Très affectés par cette nouvelle, les amis admirent que le choix de Sirius aurait été trop évident. Ils furent d'accord pour livrer leur secret à Peter Pettigrow, un autre fidèle de leur groupe.
Mais, même parmi les fringants scientifiques du Phénix, la corruption n'était jamais très loin. Peter Pettigrow avait peur parce qu'il avait peur de ne pas manger à sa faim, parce qu'il avait peur d'être expulsé de chez lui et parce qu'il avait peur de se retrouver seul, le soir, au milieu des rats de Londres. Peter Pettigrow voulait d'un autre monde, mais qui vienne à lui sans qu'il n'ait besoin d'aller le chercher. C'était peu de dire qu'il voulait que les autres luttent pour lui : il n'hésita pas, par pur égoïsme, à saisir l'opportunité qu'on lui tendait.
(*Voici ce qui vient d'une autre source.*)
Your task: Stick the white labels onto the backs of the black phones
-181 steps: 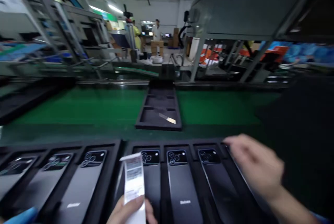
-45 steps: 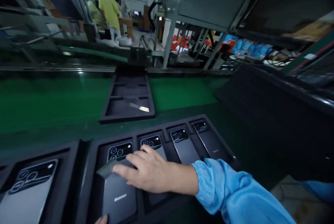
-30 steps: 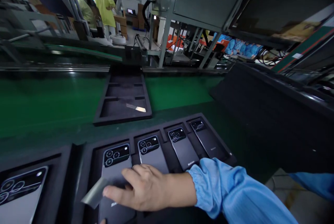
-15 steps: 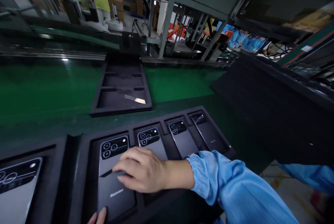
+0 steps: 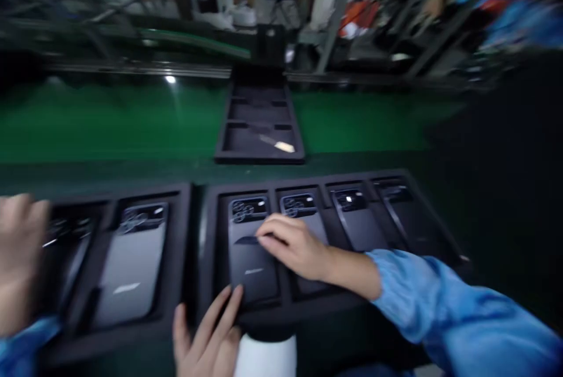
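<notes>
In the head view, my right hand (image 5: pixel 295 243) pinches a thin dark flap, perhaps film, lying across the back of a grey smartphone (image 5: pixel 253 286). That phone sits camera side up in a compartment of a black foam tray (image 5: pixel 206 301). At the phone's lower left edge are two fingertips of my left hand (image 5: pixel 210 336), its fingers stretched and apart. Right beside that hand is a white rounded object (image 5: pixel 266 356) with a dark top; I cannot tell whether the hand touches it. More phones (image 5: pixel 358 218) lie in the compartments to the right, one partly under my right hand.
Another person's hand (image 5: pixel 20 260), blurred, is over a second foam tray (image 5: pixel 182 230) on the left, which holds a grey phone (image 5: pixel 132 265). Across the green conveyor surface (image 5: pixel 109 125) lies a foam tray (image 5: pixel 259 160) with a small pale strip (image 5: pixel 284 146) inside.
The view has swung left and back, so the trays appear farther right and smaller. My left hand shows more fully, and another person's hand has come into view. My right hand keeps its pinch.
</notes>
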`<state>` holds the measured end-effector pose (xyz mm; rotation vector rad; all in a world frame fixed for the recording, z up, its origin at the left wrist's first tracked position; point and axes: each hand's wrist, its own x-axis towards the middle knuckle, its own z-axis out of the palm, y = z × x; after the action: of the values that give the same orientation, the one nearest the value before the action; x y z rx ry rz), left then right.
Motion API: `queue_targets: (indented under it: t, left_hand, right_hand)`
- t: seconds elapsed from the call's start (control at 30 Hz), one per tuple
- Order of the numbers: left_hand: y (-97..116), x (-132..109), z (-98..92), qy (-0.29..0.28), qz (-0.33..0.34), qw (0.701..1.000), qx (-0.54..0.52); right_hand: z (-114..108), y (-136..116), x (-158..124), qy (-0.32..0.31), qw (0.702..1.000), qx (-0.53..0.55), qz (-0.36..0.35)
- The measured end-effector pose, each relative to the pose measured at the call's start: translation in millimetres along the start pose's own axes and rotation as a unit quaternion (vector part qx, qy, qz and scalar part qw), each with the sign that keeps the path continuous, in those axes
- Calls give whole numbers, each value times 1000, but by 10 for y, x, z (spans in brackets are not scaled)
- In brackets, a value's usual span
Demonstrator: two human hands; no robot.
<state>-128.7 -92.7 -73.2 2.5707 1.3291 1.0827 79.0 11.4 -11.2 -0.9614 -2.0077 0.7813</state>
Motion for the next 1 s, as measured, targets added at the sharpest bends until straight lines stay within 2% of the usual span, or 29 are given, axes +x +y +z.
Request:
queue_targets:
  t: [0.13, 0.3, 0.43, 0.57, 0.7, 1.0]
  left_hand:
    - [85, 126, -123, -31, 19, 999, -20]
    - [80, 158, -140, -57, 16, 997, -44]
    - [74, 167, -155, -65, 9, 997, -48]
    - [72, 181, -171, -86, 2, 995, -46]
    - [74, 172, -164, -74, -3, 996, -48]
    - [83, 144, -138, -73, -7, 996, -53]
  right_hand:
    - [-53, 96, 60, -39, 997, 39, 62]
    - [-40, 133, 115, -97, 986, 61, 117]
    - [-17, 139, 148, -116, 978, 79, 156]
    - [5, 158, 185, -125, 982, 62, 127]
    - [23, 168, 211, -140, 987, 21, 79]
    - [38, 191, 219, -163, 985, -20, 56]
Ce n'était que de l'argent.
Tant qu'on avait la fusion…
Et bien on aurait la fusion ! Qu'est-ce que cela pouvait faire que ce soit les Mangemorts ou l'Ordre qui pilote le projet ?
Il avait besoin d'argent.
Il avait peur.
L’argent dissiperait la peur. L’argent lui donnerait de quoi manger et se loger et il n’aurait pas à descendre parmi les rats de Londres.
Alors, rompant l'enveloppe Fidelitas qui contenait, sur un polycopié de trois cent quatre-vingt-quatorze pages, la dernière démonstration de Lily et James, il trahit tout à la fois le secret, Lily et James et Harry.
Harry fut livrée sans merci à Lord Voldemort, et Lily et James avec.
Ces derniers moururent aussi dans des conditions douteuses, jeunes et amoureux et heureux de vivre pourtant et militants pour un monde meilleur jusque dans la mort. Un monde d'énergie propre, respectueux de ses ressources, de sa biodiversité, de ses environnements et de ses écosystèmes. La fusion n'avait pas vocation à être parfaite, mais au moins pouvait-elle participer aux adaptations nécessaires de l'humanité pour y arriver.
Ce coup de maître de Lord Voldemort ne signifia pas l'avènement de la fusion. En effet, il fallut encore dix-sept ans et la perpétuation du travail de l'Ordre du Phénix pour qu’elle advienne. Ces hauts faits sont relatés dans la Chronique de la Fin de la Guerre de l'Énergie.
Il convient ici de stipuler tout de même pourquoi le récit de la Guerre de l’Energie Electrique ne touche pas ici sa fin : Tom Jedusor n'avait juste pas prévu que, malgré sa huitième manœuvre illégale, il n'avait rien compris à Harry.